Typical R. × alba is little known today, and indeed the above description is drawn from old accounts, illustrations, and herbarium specimens. The rose ‘Alba Maxima’ (see page 170) is probably the R. alba of Gerard and Parkinson, though it does not seem to be quite the same as the R. alba of old continental works.
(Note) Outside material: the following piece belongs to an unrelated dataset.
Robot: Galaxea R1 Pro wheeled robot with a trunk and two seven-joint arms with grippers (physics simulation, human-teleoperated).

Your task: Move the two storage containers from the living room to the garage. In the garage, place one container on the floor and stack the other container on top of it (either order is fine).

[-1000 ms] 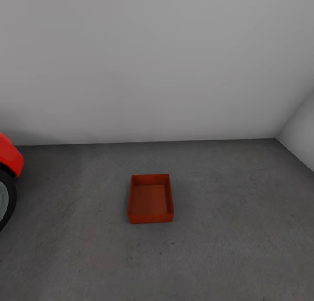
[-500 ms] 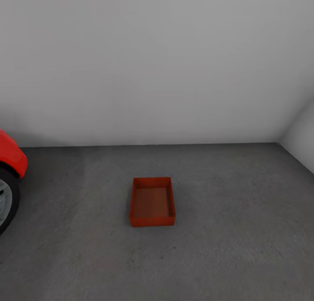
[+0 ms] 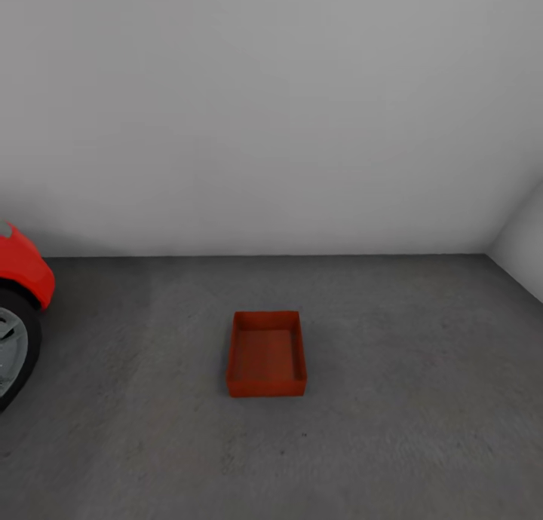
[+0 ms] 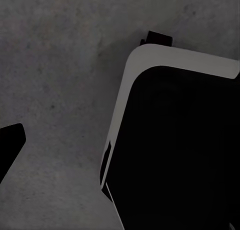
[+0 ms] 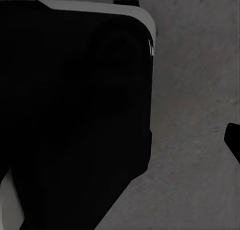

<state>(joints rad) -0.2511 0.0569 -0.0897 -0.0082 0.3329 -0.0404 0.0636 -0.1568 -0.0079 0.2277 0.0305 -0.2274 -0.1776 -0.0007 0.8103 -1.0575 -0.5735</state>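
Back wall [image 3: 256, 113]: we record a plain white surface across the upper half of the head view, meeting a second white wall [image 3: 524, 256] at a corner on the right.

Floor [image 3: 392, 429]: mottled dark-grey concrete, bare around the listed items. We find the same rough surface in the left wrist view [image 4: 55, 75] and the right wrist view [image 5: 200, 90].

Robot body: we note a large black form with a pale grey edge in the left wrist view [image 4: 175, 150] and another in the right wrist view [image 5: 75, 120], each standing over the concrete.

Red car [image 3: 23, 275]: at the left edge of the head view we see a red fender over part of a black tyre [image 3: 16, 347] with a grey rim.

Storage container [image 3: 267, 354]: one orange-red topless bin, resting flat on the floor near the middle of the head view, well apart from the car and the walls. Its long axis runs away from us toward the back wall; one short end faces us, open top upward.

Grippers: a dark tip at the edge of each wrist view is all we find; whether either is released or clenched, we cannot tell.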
R canina aggregate × R. gallica

As mentioned above, many authorities have considered that R. alba derives from a cross between R. canina or one of its near allies and R. gallica. Spontaneous hybrids between the latter and R. canina sens. strict. have been recorded from a few localities on the continent of Europe. They show the influence of both parents in their armature, taking large, hooked prickles from R. canina and bristles or needles from R. gallica, which also contributes a suckering habit. The leaflets are usually five in number against seven in R. canina. The flowers are larger than in R. canina, bright rose or purplish rose, borne on pedicels which are shorter than in R. gallica, smooth or glandular-bristly. Putative hybrids between R. gallica and R. coriifolia or R. afzeliana, both members of the R. canina aggregate, have also been recorded, but are less well authenticated. The wild rose found by Christ in Switzerland and said to resemble R. alba (see above) may have been R. gallica × R. coriifolia (Boulenger, Bull. Jard. Bot. Brux., Vol. 12 (1932), pp. 462–76 and 459–61).Altogether some twenty names of specific form have been given to forms or putative forms of these hybrids. The oldest is R. collina Jacq., but Boulenger remarks that there is nothing in Jacquin’s description or figure to indicate the influence of R. gallica. The name used by Rehder for R. canina × R. gallica is R. × waitziana, but the rose so named by Trattinick is of uncertain identity. For R. × waitziana var. macrantha (Desp.) Rehd., see R. ‘Macrantha’, in alphabetical order.


R incarnata Mill.

Synonyms
R. alba var. incarnata (Mill.) Pers.
R. carnea Dum.-Cours.
R. provincialis var. incarnata (Mill.) Martyn

There has been much confusion over the name R. incarnata. As used by some pre-Linnaean botanists, it, or the plural Rosae incarnatae, meant what is now known as R. damascena, while some French botanists of the last century took Miller’s R. incarnata to be a form of R. gallica with sparsely armed branches and glandular-compound leaflets. A comparison of authentic herbarium specimens shows, however, that Miller’s R. incarnata is identical to the ‘Cuisse de Nymphe’ of French gardens. The English name for this – ‘Maiden’s Blush’ – is sometimes attributed to William Hanbury, who has a charming passage about it in his Compleat Body of Gardening (1770–1). In fact, Miller himself used it in the 1752 edition of his Dictionary.The Maiden’s Blush differs from R. alba in the colour of the flowers, the almost unarmed stems, the more numerous leaflets (mostly seven), and the presence of numerous needle-like eglandular prickles on the flowering branchlets below the bracts. It is almost certainly the same as the R. incarnata of Parkinson and a very old rose.Miller was apparently unacquainted with the ‘Great Maiden’s Blush’ (R. alba var. regalis Thory), which is now commoner in gardens. But it is listed in Weston’s Flora Anglicana (1775) as ‘Great Maiden’s Blush Rose’, with R. incarnata major as the Latin name.The R. incarnata of Bot. Mag., t. 7035, is not Miller’s but a form of R. gallica.